As we prepare for the the 2021-22 Season, Potter is “super-elated” about his upcoming programs at our San Francisco concert hall — and SFJAZZ is elated to return to its most basic function: feeding people with live music. The new season has an abundance of it: 300 shows across 36 weeks, including a week of programs curated and led by Potter, one of five new Resident Artistic Directors. The season’s scope — from Pat Metheny to Wynton Marsalis, Rosanne Cash and Ravi Coltrane, paying tribute to his parents, John and Alice Coltrane — would make it an ambitious endeavor in any year. Only this year feels fundamentally different from any other in the organization’s 38-year history. When our concert hall went dark in March 2020, SFJAZZ was forced into full improvisation mode: “We shifted gears, fast. The survival instinct kicked in,” says Randall Kline, the founder and Executive Artistic Director of SFJAZZ. In a flash — faster than you can make a vaccine — the organization developed a new line of digital programming. It took off: 15,000 patrons subscribed to the Fridays at Five streaming concert series, which has transitioned to a new live/archival format called Fridays Live and will remain an important part of SFJAZZ programming. That’s good news: Your opportunities for hearing music have now effectively doubled. Tune in online (sfjazz.org/watch), and by all means come out to the concert hall: “The temple is reopening,” Kline says. “Hearing live music again is going to be like the greatest thing ever.”

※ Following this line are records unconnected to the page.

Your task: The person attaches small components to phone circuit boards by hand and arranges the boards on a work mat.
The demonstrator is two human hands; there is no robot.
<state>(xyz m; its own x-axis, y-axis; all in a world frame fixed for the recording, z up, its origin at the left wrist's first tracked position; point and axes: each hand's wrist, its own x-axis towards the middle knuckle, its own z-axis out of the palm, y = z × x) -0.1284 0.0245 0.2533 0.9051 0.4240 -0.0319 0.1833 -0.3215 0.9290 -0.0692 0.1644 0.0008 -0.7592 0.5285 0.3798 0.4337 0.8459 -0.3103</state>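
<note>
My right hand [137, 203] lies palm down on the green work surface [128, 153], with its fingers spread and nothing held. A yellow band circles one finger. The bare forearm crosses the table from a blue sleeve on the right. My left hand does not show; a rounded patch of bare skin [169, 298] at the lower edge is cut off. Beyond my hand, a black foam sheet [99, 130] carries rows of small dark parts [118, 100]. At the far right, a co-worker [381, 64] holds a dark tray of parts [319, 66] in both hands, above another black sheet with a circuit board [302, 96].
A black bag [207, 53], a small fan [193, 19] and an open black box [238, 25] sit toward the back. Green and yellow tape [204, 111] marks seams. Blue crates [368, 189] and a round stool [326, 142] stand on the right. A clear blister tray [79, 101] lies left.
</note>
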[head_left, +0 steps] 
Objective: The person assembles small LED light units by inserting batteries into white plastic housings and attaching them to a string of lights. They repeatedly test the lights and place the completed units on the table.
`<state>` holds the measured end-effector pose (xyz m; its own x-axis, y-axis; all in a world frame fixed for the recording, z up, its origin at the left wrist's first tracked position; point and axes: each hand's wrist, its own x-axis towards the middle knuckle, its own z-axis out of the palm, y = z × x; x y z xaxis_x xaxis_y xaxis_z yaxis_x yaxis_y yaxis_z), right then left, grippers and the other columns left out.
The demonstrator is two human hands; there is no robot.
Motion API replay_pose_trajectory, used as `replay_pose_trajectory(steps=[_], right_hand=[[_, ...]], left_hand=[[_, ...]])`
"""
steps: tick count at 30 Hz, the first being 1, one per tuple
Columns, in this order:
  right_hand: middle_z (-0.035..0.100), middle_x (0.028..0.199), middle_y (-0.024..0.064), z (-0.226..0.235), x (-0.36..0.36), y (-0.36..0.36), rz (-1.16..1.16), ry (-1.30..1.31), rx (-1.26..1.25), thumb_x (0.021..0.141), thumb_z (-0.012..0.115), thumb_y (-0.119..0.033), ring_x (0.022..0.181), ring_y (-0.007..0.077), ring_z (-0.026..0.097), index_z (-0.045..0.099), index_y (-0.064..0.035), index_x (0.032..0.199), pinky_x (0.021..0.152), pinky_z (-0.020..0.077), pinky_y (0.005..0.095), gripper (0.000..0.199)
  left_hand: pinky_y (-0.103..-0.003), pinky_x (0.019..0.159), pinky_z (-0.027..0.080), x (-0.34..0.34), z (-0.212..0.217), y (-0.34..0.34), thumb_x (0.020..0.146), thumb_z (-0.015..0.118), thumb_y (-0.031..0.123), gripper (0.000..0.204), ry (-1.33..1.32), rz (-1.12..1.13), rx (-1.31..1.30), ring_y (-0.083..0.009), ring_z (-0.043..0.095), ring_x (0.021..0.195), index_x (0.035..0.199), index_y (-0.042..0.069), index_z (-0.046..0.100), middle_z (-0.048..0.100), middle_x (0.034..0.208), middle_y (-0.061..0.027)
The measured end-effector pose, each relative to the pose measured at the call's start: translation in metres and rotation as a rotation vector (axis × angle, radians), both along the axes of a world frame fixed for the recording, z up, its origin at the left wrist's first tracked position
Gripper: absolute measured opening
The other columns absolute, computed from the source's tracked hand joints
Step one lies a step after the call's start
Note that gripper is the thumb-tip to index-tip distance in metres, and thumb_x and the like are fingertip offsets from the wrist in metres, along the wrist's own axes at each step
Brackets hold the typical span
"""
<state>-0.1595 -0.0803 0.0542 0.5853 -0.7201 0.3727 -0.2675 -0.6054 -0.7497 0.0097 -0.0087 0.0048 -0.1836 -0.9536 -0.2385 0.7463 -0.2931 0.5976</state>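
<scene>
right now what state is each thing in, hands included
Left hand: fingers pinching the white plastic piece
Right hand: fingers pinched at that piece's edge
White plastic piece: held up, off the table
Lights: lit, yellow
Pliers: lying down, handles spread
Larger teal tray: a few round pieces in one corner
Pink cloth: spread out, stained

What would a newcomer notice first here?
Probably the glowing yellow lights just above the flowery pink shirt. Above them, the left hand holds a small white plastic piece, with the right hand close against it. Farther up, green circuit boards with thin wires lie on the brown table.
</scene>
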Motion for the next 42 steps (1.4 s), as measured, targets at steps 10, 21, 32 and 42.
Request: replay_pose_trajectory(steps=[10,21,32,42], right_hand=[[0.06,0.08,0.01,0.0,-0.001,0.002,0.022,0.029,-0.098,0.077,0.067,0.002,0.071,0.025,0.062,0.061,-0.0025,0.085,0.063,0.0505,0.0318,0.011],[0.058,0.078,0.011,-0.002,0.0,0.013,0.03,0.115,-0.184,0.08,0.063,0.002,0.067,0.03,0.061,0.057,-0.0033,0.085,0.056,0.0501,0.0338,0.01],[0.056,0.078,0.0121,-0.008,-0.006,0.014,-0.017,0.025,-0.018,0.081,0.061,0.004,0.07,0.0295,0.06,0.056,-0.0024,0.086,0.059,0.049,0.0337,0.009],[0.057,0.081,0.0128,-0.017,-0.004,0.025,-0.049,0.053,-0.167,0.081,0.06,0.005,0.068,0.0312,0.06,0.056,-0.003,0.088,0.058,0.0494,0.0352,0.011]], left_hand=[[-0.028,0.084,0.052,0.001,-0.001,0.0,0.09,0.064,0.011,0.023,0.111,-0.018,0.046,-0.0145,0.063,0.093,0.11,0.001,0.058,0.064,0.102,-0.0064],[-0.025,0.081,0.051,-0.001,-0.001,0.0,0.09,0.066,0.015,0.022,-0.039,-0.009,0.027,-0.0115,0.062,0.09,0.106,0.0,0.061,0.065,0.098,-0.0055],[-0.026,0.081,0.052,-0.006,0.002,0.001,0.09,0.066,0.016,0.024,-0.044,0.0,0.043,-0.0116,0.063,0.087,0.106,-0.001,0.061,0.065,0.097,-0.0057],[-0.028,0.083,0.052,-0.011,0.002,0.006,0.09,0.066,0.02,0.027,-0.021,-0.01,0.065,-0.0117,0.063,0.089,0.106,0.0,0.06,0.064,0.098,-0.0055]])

Much of the excitement will be generated by the five new Resident Artistic Directors, informally known as RADS: saxophonist Potter, among the most influential improvisers of recent decades (and the new music director of the SFJAZZ Collective); drummer Terri Lyne Carrington, who has played with everyone, from Wayne Shorter to Chaka Khan; trumpet innovator Ambrose Akinmusire, who merges modern jazz with string quartets and rappers; clarinetist Anat Cohen, whose performances span swing, samba, Middle Eastern music and classical influences; and saxophonist-rapper Soweto Kinch, a progenitor of the exploding London jazz scene. These are five of the most distinguished instrumentalists in jazz. Each is a bandleader, a composer, and a free thinker who likes to both challenge and entertain audiences: “I like to slip some broccoli in with the French fries,” Kinch says with a laugh. And each will curate a week of special shows this season — new commissions, multi-media works, and other out-of-the-box projects — while upholding an SFJAZZ tradition. This organization has always been about the curatorial spirit, coaxing audiences toward new experiences.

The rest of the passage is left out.